Interventions: ICG was administered intravenously as a 3 mg bolus dose to evaluate the vascularization of the bile duct stumps. Fluorescence was visualized using a high-definition camera system during surgery, and adjustments to the anastomosis site were made based on the fluorescence patterns observed.
Main outcome measures: The primary outcome was the identification of non-vascularized (non-fluorescent) bile duct tissue and subsequent adjustments to the anastomosis site. Secondary outcomes included the incidence of biliary complications and patient survival during the follow-up period.

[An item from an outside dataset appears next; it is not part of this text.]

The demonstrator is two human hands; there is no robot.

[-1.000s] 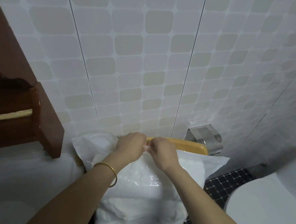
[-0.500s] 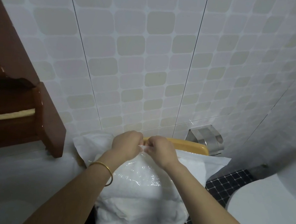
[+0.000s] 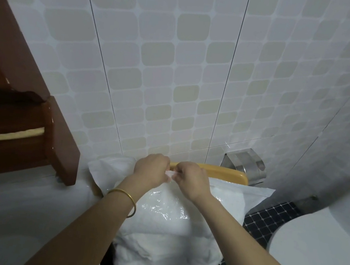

Results: ICG fluorescence successfully identified non-fluorescent areas in the bile duct stumps, leading to surgical adjustments in five cases (50%), particularly in DCD grafts. The procedure was well-tolerated with no adverse events related to ICG administration. The use of ICG fluorescence added an average of 3-5 min to the operative time. No biliary complications were reported during follow-up, and patient survival was 100%.
Conclusions: ICG fluorescence provides a valuable, objective tool for assessing bile duct vascularization during LT, potentially reducing biliary complications. This technique's integration into clinical practice could enhance surgical precision and improve patient outcomes. Further research is needed to confirm these findings in larger, more diverse populations.